(Data extract)

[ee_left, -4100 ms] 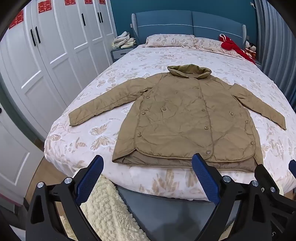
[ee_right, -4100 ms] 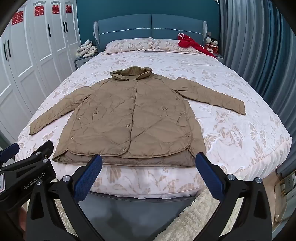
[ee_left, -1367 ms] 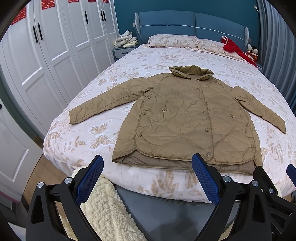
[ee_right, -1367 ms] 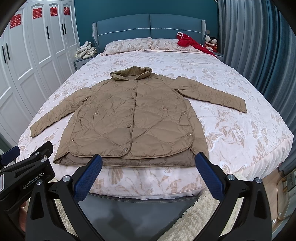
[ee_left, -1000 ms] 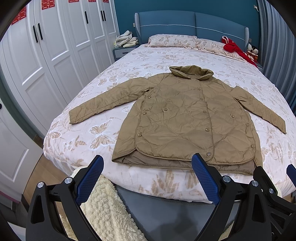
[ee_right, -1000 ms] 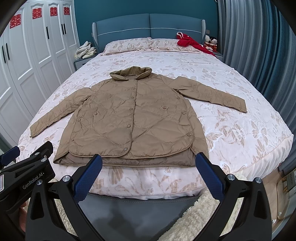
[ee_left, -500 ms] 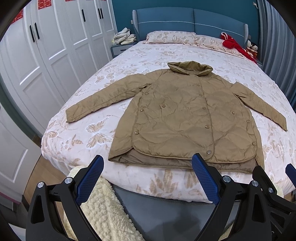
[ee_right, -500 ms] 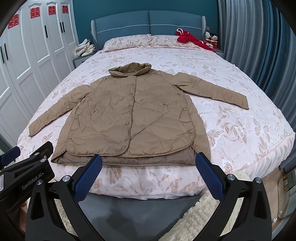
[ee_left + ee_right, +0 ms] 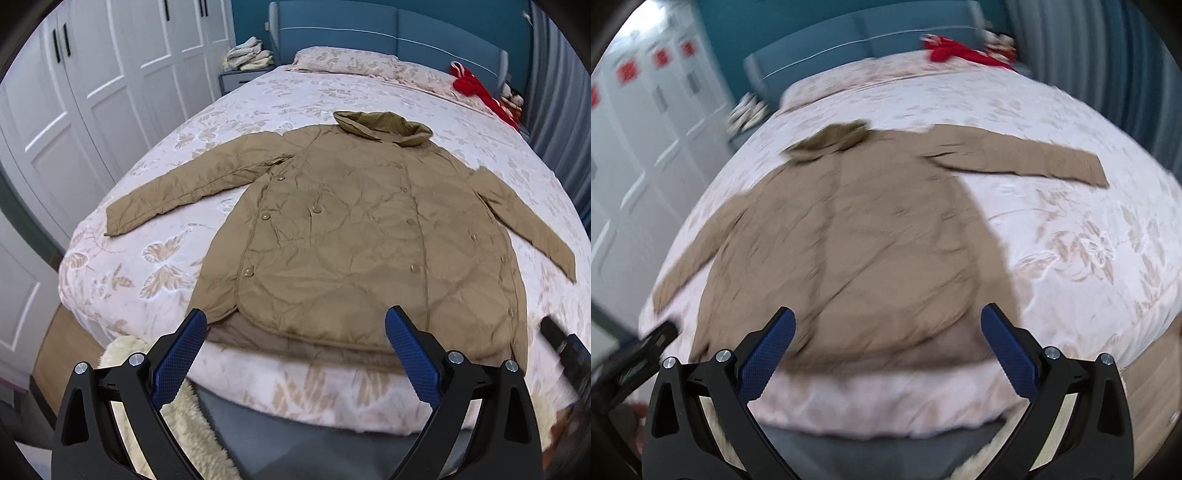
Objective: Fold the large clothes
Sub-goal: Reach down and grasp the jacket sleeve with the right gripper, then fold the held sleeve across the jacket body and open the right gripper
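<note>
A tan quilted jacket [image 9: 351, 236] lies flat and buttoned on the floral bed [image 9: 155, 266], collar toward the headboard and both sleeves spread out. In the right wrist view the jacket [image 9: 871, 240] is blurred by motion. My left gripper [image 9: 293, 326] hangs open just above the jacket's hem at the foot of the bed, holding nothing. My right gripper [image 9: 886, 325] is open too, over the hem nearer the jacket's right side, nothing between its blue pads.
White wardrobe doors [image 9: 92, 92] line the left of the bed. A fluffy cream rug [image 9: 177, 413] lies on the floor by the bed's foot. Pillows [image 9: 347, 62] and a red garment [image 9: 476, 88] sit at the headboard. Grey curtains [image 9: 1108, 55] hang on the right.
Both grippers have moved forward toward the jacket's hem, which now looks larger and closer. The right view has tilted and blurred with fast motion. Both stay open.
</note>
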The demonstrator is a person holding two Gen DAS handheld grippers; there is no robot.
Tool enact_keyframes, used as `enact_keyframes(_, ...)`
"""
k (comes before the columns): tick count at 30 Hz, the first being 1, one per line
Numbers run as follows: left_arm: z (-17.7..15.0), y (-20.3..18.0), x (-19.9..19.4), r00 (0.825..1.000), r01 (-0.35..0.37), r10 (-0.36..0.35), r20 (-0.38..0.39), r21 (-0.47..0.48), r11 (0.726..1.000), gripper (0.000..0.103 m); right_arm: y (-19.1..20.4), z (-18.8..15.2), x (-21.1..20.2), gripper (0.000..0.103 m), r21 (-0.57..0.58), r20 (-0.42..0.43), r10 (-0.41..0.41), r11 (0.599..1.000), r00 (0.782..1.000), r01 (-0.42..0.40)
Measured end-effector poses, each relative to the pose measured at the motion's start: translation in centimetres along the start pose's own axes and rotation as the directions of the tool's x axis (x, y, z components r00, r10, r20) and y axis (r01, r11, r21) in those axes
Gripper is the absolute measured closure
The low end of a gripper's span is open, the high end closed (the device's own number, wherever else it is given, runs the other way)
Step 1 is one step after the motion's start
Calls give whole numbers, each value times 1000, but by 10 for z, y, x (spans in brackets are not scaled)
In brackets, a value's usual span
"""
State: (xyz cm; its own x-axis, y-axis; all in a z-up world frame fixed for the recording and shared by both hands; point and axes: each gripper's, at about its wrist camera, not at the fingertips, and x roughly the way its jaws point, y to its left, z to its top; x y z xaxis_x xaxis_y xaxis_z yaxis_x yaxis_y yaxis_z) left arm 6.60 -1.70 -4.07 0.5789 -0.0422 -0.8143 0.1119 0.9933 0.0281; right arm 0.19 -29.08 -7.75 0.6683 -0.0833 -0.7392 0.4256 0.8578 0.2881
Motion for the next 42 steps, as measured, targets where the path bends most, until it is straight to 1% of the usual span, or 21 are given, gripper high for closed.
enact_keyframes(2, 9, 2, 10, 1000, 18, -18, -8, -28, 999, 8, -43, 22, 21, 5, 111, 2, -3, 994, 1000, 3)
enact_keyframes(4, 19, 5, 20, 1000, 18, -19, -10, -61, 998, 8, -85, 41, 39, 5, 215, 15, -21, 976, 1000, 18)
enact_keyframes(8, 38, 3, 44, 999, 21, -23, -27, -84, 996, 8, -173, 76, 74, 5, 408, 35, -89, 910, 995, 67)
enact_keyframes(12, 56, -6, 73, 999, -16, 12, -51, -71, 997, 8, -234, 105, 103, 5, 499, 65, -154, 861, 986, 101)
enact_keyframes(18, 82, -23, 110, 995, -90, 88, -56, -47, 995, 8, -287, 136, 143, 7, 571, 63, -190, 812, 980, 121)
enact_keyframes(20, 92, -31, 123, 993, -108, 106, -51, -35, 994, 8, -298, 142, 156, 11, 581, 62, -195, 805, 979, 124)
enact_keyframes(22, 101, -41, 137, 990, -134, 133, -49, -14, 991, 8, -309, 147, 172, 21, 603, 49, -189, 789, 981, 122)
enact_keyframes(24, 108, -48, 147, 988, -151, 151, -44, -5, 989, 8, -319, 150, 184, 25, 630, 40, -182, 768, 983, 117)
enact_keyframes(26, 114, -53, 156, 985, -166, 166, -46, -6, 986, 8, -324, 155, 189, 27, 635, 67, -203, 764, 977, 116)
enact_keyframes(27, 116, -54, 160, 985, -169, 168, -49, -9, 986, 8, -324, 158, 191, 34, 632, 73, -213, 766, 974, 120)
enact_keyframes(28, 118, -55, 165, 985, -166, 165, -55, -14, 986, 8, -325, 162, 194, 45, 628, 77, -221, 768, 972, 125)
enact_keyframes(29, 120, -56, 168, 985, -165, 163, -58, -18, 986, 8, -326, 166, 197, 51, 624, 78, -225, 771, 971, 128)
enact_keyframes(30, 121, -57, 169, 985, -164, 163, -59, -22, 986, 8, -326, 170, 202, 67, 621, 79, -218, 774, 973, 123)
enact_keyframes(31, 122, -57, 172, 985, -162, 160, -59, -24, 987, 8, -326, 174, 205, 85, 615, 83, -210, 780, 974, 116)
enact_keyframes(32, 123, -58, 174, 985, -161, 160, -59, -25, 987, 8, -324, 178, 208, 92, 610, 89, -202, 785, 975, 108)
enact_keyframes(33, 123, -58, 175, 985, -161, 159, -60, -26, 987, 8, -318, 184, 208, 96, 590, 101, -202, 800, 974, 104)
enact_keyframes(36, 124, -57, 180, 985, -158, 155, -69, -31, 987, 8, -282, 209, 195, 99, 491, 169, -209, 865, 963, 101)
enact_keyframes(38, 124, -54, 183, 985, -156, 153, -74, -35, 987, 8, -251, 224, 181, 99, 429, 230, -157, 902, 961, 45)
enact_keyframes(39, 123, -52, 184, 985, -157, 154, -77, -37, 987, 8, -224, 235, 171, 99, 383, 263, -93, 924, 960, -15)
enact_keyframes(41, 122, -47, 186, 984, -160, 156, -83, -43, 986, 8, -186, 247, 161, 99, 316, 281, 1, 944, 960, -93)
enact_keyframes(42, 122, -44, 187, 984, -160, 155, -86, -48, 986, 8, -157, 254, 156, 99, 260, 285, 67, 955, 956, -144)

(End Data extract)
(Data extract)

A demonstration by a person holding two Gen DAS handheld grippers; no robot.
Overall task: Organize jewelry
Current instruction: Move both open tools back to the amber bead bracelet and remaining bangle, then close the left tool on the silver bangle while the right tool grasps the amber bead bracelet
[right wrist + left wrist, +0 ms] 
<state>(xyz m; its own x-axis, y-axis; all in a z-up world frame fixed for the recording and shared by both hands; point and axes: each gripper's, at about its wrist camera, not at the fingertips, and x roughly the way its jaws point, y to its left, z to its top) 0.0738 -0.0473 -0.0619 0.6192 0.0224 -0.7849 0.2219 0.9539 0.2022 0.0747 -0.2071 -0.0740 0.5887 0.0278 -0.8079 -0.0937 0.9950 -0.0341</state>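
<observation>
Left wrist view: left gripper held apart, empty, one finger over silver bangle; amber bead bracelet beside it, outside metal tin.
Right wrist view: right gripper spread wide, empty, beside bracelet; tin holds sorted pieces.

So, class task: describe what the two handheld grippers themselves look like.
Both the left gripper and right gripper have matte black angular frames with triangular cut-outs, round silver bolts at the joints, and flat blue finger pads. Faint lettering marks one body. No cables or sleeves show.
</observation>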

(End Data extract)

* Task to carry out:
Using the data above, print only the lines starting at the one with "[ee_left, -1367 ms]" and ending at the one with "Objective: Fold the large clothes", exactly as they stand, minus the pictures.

* Response to this task:
[ee_left, -1367 ms] 
[ee_right, -1367 ms] 
[ee_left, -1000 ms] 
[ee_right, -1000 ms] 
[ee_left, -500 ms] 
[ee_right, -500 ms] 
[ee_left + ee_right, +0 ms] 
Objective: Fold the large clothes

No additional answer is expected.